The organization Young America’s Foundation said it was cutting ties with Malkin and implied in a statement Sunday that it was due to her embrace of racists.

“Michelle Malkin in no longer part of YAF’s campus lecture program,” a spokesperson for the right-wing youth organization told the Daily Beast. The publication noted Malkin had been booked for speeches by YAF’s speakers bureau for 17 years.

“Immigration is a vital issue that deserves robust debate,” YAF said in a statement posted to Twitter. “But there is no room in mainstream conservatism or at YAF for holocaust deniers, white nationalists, street brawlers, or racists.”

Malkin responded to YAF’s statement in a defiant tweet:

Though YAF didn’t respond to TPM’s request for comment, the statement appeared to address recent comments of Malkin’s in a YAF-organized speech at UCLA on Thursday.

“They want me to disavow Nick Fuentes and VDARE and Peter Brimelow and Faith Goldy and Gavin McInnes and the Proud Boys and Steve King and Laura Loomer and on and on,” Malkin said, naming a laundry list of right-wing provocateurs, some of whom espouse white nationalism. “They want to do to me what they’ve done to brilliant academics who’ve told the truth, like Amy Wax at the University of Pennsylvania and Darren Beattie and Jason Richwine and Steve Sailer.”

Her praise of Fuentes, in particular, attracted attention. Fuentes maintains popular YouTube and Twitter accounts. His followers, who call themselves “groypers” after a meme of the same name, have heckled or otherwise poisoned several recent campus Q-and-A’s with conservative figures by asking anti-Semitic, homophobic or racist questions.

A recent event with Turning Point USA founder Charlie Kirk, for example, illustrated how “groypers” have derailed discussions.

“You have multiple times advocated on behalf of accepting homosexuality, accepting homosexual acts in the conservative movement. How does anal sex help us win the culture war?” someone asked during the event’s Q-and-A.

Fuentes, who was broadcasting a livestream of himself watching the event, exclaimed, “Yes!
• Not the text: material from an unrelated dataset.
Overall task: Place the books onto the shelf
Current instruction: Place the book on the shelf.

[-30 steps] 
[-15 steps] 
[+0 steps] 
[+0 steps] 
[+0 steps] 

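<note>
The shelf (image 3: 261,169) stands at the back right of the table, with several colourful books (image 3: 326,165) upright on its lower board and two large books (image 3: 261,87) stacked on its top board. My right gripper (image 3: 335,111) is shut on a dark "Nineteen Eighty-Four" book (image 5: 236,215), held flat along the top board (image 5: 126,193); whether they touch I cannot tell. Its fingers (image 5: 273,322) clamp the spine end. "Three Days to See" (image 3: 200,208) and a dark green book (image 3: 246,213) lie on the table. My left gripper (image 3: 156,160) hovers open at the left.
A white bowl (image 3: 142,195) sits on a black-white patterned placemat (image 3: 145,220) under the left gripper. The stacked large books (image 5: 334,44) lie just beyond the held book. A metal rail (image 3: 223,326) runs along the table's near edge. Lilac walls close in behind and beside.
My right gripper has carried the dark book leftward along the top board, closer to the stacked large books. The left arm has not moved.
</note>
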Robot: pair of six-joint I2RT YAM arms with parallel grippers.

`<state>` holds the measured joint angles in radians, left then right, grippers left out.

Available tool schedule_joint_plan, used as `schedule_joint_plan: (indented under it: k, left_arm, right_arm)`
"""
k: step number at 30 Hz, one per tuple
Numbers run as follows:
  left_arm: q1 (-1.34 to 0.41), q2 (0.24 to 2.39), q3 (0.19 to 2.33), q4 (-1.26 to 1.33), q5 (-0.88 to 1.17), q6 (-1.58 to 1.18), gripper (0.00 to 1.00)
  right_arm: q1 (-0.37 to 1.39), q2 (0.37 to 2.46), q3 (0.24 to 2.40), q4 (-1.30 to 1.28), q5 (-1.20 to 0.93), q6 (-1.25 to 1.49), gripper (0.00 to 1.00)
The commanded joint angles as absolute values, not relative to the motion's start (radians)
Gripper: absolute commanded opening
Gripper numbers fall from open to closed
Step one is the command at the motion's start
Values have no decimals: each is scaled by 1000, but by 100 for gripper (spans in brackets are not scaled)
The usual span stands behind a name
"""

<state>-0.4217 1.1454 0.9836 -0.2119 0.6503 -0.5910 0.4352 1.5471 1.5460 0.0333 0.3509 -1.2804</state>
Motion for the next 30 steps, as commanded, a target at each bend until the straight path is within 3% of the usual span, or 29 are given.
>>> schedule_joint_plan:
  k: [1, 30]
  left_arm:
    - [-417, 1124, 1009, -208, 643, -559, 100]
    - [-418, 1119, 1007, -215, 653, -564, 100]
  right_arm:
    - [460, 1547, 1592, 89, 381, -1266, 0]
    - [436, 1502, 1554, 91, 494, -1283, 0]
This is our guy!” When another questioner approached the mic, Fuentes identified him as another “groyper” — “Look at this Aryan over here!” he exclaimed.

Fuentes attended the white nationalist “Unite the Right” rally in 2017, where he heralded “a tidal wave of white identity,” and has praised the Jim Crow South. He previously co-hosted “Nationalist Review,” which was described as a “weekly podcast about American nationalism, traditionalism, and alternative right-wing politics.” He’s said that “the First Amendment was not written for Muslims” or “immigrants,” and that “globalists” should be killed.

And he has said of the Jewish death toll in the Holocaust: “None of it really adds up.” He’s since backed off of this remark, in which he used the analogy of a bakery producing “6 million batches of cookies” to deny the Holocaust, saying that it was done for shock value. But the so-called “alt right” flourishes in the gray area between irony and ideology.

Fuentes has worked hard in recent weeks to make headlines by trolling a new brand of “mainstream” conservatives — including Donald Trump Jr., Ben Shapiro and Kirk.

Earlier this month, his supporters heckled Donald Trump Jr. and Kimberly Guilfoyle at an event at UCLA after it was announced the pair wouldn’t take questions.

Referring to those efforts Thursday, Malkin said of Fuentes and his followers: “Here’s my message to the new generation of America Firsters exposing the big lies of the anti-American open borders establishment and its controlled opposition operatives: If I were your mom, I’d be proud as hell.”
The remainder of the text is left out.